**Brief:**
Count the lines below containing "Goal"; state the number only.

**Extracted records:**
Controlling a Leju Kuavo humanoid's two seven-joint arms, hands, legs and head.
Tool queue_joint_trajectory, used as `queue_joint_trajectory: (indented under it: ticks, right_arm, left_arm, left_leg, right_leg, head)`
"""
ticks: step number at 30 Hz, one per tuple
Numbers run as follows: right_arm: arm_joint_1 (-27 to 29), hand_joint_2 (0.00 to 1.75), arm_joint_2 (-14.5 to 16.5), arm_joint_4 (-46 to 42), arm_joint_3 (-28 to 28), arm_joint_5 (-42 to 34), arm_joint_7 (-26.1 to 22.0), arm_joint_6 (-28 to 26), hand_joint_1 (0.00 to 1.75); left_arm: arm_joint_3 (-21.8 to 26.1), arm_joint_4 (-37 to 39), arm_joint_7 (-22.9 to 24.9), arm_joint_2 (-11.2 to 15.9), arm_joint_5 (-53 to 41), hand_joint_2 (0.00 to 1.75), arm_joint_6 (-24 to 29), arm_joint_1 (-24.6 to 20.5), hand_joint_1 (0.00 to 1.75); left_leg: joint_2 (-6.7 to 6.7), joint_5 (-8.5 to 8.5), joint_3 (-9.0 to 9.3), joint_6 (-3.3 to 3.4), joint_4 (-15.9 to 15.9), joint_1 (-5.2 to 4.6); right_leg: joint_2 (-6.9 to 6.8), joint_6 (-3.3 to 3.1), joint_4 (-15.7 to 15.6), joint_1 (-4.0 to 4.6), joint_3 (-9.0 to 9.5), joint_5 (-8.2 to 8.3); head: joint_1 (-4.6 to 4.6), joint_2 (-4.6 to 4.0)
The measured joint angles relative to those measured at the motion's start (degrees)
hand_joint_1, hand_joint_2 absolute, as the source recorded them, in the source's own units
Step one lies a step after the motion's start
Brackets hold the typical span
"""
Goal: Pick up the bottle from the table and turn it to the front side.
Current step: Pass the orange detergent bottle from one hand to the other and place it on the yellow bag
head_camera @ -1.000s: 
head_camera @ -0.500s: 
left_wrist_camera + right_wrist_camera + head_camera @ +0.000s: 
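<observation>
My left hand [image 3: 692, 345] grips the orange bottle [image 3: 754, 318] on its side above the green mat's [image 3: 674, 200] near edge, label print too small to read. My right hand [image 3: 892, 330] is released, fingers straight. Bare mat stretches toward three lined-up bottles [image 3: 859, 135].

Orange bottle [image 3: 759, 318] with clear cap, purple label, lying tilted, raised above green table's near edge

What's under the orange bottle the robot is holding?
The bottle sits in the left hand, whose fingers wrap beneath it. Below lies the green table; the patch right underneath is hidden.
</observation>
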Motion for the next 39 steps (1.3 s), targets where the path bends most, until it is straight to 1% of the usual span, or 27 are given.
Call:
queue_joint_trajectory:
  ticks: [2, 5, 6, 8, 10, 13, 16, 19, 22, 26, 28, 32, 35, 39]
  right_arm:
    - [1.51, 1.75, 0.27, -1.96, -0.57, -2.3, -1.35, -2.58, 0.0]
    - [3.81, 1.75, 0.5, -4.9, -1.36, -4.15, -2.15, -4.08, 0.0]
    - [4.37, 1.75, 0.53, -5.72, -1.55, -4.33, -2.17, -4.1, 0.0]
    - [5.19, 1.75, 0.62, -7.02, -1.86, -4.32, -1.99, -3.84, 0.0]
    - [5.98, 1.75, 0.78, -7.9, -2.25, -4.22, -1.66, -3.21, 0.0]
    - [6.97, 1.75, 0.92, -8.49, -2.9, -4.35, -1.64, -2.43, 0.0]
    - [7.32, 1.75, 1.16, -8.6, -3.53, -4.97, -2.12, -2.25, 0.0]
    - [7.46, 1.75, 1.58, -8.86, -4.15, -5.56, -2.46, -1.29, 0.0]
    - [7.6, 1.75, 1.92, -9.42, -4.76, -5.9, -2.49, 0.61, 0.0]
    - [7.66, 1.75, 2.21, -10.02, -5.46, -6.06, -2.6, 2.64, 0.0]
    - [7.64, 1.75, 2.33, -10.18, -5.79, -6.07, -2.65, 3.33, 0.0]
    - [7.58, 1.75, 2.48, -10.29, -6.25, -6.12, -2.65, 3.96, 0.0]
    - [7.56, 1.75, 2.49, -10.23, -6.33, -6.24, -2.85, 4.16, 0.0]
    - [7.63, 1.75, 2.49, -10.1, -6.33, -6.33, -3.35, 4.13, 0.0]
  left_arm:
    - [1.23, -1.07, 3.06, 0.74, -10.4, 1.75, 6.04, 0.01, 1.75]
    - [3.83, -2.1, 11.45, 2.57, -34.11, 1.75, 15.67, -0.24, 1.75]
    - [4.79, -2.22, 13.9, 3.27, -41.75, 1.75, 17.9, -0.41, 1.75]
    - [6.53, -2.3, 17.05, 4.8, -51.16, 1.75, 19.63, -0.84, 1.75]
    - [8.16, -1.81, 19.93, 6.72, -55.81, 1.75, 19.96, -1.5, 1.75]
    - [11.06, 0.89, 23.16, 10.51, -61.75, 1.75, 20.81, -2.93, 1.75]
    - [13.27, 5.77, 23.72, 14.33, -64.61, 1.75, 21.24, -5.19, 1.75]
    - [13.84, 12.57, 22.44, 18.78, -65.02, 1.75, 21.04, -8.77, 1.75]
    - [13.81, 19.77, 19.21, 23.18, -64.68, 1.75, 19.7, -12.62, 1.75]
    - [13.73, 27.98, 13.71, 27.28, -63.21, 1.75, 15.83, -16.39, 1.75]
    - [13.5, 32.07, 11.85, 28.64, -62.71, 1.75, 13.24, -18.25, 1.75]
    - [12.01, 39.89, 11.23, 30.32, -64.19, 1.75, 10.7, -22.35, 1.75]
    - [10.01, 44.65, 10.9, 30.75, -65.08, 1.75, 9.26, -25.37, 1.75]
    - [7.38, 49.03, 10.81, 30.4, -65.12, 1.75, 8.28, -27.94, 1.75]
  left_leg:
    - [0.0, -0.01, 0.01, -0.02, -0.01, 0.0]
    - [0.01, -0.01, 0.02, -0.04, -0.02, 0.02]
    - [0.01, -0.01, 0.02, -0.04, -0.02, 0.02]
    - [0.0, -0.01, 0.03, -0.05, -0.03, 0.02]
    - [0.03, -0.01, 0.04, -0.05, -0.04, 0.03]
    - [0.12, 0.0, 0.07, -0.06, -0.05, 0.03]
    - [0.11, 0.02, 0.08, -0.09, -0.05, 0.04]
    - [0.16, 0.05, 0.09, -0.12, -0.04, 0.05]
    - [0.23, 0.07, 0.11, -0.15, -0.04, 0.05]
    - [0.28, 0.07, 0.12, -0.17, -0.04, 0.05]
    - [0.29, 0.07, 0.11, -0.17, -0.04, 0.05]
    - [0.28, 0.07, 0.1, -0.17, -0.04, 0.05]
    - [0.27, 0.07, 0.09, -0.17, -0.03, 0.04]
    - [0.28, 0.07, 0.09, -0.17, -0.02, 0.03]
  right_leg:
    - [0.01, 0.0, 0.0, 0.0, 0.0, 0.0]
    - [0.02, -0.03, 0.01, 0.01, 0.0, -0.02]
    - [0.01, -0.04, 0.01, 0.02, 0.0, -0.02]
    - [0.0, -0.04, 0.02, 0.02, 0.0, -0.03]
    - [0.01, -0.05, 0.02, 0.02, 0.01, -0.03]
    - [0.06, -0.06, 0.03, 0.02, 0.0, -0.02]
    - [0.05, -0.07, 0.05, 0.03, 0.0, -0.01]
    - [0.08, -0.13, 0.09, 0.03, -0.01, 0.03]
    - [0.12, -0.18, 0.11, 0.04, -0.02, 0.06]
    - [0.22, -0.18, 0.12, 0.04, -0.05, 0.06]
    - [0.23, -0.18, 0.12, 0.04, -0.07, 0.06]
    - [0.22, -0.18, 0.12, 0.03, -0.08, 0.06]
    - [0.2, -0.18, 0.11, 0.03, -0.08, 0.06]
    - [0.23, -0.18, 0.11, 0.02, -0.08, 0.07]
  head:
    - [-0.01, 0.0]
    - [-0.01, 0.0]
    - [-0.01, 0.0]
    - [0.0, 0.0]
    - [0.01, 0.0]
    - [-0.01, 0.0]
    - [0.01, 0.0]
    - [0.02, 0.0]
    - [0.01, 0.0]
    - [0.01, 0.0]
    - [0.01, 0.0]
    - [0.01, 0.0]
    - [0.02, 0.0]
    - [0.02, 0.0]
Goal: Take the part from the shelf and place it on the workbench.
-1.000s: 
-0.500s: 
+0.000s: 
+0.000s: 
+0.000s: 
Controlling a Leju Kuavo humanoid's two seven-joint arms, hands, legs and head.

**Written answer:**
2